McKinley told lawmakers he quit his State Department position because of growing frustration with Pompeo's refusal to defend career diplomats who felt sidelined by Giuliani's pressure campaign in Ukraine, according to multiple media reports.
McKinley did not talk to reporters before or after his five-plus hours of testimony. He resigned from his post just last week, after a career that spanned decades and included posts as U.S. ambassador to Brazil and Afghanistan.
The timing of McKinley's departure raised questions about Pompeo's role in the Ukraine controversy.
Giuliani had targeted the former U.S. ambassador to Ukraine, Marie Yovanovitch, as he pressed the Ukrainian government to launch politically tinged investigations that could have helped Trump's re-election campaign. Trump yanked Yovanovitch from the ambassador's job before her tenure was up, and critics have blamed Pompeo for not defending her.
The Washington Post reported that McKinley's resignation came amid low morale within the State Department and concerns that Pompeo was not supporting those wrapped up in the controversy over Ukraine. Pompeo denied the allegations in an interview last week with The Tennessean.
"I protect every single State Department employee," Pompeo said. "It’s one of the reasons that we asked the House of Representatives to stop their abusive prosecutions where they won’t let State Department lawyers sit with our employees. That’s not fair."
Rep. Ted Lieu, D-Calif., declined to say if McKinley addressed Pompeo’s role in the Ukraine matter. But he said, “from the public record, it’s very clear that Secretary Pompeo has been obstructing information, directing witnesses not to come to Congress."
"I think Secretary Pompeo needs to put duty, honor and country first, instead of protecting a corrupt president," Lieu said.
Rep. Harley Rouda, D-Calif., said McKinley talked more about his experience at the State Department during Pompeo’s tenure than about the particular details of the Ukraine controversy. Rouda and others declined to say what McKinkley told them about his decision to resign.

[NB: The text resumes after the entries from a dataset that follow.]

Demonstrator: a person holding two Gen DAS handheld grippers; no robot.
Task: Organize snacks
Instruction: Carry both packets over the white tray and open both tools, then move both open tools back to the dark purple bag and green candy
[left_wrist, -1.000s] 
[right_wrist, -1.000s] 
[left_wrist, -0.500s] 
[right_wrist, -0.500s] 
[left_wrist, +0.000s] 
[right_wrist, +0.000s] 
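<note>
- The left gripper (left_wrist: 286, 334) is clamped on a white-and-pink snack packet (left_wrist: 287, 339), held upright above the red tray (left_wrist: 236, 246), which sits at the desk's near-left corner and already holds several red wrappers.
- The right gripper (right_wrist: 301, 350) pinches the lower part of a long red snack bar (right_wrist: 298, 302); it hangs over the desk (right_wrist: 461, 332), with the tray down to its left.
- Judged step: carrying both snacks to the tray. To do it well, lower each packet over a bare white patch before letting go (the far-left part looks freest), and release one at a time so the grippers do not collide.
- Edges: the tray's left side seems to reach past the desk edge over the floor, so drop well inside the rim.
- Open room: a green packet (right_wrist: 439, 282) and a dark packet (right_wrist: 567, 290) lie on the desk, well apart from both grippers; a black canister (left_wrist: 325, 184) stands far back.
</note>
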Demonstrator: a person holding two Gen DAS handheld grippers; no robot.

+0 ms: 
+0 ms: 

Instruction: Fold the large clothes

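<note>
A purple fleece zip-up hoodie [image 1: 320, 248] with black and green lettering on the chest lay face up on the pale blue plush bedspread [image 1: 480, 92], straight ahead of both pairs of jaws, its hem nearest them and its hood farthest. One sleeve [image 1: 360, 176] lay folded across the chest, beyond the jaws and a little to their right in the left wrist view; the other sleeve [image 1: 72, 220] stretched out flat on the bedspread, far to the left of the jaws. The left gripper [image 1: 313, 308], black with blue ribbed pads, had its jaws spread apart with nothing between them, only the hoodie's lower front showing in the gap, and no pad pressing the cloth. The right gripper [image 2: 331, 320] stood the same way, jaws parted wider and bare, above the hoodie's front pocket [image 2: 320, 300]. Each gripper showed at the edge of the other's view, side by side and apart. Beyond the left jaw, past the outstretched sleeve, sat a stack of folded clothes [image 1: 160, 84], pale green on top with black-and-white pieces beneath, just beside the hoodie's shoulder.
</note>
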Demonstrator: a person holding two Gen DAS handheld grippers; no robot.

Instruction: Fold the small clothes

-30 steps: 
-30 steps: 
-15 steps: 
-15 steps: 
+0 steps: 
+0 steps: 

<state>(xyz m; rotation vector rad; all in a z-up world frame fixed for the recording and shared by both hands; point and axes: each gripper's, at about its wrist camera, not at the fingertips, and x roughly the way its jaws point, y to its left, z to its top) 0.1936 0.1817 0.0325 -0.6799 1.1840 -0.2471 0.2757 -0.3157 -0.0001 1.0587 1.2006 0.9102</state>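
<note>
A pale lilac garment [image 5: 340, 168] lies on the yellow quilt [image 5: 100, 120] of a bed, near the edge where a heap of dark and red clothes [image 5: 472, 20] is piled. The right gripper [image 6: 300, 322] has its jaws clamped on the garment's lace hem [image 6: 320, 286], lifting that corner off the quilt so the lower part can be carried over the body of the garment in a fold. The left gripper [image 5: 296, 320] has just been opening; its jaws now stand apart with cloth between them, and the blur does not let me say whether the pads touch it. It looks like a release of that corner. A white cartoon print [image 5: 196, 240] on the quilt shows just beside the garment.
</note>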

Republicans complained about Democrats holding private depositions, argued that hearings should be public and said lawmakers from any committee should be allowed to attend. Rep. Jim Jordan of Ohio, the top Republican on the Oversight and Reform Committee, called Schiff's approach "laughable" and said he couldn't discuss McKinley's testimony.

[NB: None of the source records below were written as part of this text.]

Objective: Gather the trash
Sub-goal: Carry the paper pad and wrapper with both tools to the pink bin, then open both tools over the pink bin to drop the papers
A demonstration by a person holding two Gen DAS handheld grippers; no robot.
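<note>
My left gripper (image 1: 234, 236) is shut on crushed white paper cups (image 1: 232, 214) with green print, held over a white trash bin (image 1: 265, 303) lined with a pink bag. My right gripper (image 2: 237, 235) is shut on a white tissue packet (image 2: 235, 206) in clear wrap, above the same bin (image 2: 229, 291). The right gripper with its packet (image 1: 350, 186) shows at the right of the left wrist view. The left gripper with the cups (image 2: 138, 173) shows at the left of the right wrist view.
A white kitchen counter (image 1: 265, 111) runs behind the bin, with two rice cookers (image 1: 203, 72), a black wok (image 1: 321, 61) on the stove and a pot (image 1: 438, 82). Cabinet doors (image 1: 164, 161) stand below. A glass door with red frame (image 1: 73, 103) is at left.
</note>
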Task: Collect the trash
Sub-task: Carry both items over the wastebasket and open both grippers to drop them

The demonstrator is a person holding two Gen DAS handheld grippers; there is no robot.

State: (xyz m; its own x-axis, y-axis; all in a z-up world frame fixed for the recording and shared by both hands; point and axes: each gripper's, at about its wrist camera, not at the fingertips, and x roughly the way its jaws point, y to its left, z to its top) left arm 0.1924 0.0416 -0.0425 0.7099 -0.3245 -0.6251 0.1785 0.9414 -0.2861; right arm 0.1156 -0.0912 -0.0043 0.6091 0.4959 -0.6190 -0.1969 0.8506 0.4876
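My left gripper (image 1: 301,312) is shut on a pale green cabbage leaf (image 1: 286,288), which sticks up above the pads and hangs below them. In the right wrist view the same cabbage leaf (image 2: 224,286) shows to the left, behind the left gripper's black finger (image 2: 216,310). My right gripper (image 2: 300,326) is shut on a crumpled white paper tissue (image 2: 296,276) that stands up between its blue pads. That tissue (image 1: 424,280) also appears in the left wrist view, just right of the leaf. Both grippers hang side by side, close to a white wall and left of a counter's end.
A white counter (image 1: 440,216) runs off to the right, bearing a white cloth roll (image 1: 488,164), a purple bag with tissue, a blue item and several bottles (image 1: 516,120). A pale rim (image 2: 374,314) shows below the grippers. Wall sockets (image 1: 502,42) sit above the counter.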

"But once again, we have these secretive interviews in the basement of the Capitol, that members aren't even allowed to walk into," Jordan said.
Rep. Lee Zeldin, R-N.Y., said it wasn’t shocking that McKinley left the State Department because he was planning to retire before the end of the year. Zeldin said little first-hand information resulted from the questioning and accused Democrats of trying to put words in McKinley's mouth.

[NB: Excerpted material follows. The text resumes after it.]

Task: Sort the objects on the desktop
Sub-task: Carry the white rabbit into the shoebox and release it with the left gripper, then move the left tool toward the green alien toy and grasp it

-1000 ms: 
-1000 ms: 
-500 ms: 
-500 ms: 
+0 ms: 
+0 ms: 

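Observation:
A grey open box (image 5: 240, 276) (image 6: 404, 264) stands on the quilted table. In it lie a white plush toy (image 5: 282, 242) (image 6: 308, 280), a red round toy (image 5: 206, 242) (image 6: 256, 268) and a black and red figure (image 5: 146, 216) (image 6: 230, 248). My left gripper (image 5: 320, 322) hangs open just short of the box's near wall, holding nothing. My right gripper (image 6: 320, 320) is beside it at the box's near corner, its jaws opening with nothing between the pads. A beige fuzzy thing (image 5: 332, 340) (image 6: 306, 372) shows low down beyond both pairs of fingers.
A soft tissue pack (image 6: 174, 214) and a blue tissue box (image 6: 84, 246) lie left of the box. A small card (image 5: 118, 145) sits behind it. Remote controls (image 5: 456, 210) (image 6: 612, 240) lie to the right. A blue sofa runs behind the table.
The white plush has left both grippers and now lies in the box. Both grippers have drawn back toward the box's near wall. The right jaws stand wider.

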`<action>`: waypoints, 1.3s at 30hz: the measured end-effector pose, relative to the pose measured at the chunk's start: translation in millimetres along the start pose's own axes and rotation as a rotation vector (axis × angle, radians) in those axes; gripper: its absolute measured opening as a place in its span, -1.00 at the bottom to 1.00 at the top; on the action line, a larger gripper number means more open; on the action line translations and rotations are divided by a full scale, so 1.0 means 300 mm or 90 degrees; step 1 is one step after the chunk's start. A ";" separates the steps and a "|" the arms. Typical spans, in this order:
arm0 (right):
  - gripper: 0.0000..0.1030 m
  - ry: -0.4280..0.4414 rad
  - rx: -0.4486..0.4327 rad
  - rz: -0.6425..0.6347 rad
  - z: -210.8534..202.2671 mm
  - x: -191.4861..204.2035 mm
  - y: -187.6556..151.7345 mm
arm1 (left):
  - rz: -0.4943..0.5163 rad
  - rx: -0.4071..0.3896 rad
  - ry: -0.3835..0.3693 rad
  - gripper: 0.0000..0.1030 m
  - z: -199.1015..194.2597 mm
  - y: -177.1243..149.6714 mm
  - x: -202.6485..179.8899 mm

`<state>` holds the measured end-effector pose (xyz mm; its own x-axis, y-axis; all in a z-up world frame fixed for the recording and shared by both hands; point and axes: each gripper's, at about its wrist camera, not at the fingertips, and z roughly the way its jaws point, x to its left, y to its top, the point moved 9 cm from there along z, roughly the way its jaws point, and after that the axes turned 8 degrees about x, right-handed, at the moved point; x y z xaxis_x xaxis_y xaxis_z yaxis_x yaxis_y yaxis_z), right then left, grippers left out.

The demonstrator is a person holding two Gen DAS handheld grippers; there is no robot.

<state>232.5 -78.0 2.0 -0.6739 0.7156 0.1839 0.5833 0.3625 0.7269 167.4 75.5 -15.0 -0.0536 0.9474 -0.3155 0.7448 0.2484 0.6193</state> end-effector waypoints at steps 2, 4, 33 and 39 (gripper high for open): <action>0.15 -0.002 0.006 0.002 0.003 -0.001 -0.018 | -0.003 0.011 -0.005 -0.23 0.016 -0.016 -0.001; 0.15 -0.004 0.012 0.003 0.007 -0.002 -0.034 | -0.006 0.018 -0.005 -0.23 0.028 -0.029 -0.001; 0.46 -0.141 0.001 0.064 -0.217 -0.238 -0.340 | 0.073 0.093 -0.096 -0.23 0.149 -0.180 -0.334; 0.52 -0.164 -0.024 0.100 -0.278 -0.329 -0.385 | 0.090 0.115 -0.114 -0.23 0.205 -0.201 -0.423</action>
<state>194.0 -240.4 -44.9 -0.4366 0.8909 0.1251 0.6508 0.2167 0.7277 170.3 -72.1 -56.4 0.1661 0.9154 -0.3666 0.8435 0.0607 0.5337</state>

“So Ambassador McKinley was very passionate about a lot that improved, that has improved under Secretary Pompeo, and it was directly contradictory to the way the questions were being framed of him,” Zeldin said.
Zeldin said the president can recall any ambassador, such as Yovanovitch, at any time for any reason. But he said such as removal doesn’t justify impeachment.
“It is 100% within the president’s authority,” Zeldin said.
Also on Wednesday, Kurt Volker, the former special envoy for Ukraine who testified before the committees Oct. 3, was seen entering the committee offices. Volker resigned in late September after revelations about his role in helping Giuliani contact Ukraine officials including top advisers to President Volodymyr Zelensky. Volker returned Wednesday to review the transcript of his testimony, according to a source.
House Speaker Nancy Pelosi, D-Calif., declared a formal impeachment inquiry Sept. 24 after reports about Trump's call July 25 to Zelensky, to urge an investigation of his political rival, former Vice President Joe Biden.
Three committees – Foreign Affairs, Intelligence, and Oversight and Reform – have focused on Trump's dealings with Ukraine by interviewing former officials such as McKinley and Volker.
But Trump has vowed to fight what he describes as a partisan and unconstitutional witch hunt, for lack of a House vote authorizing the investigation. The administration notified Pelosi Oct. 8 that it would no longer cooperate with demands for documents and testimony. Trump contends that he was absolutely justified in urging the investigation of corruption in Ukraine.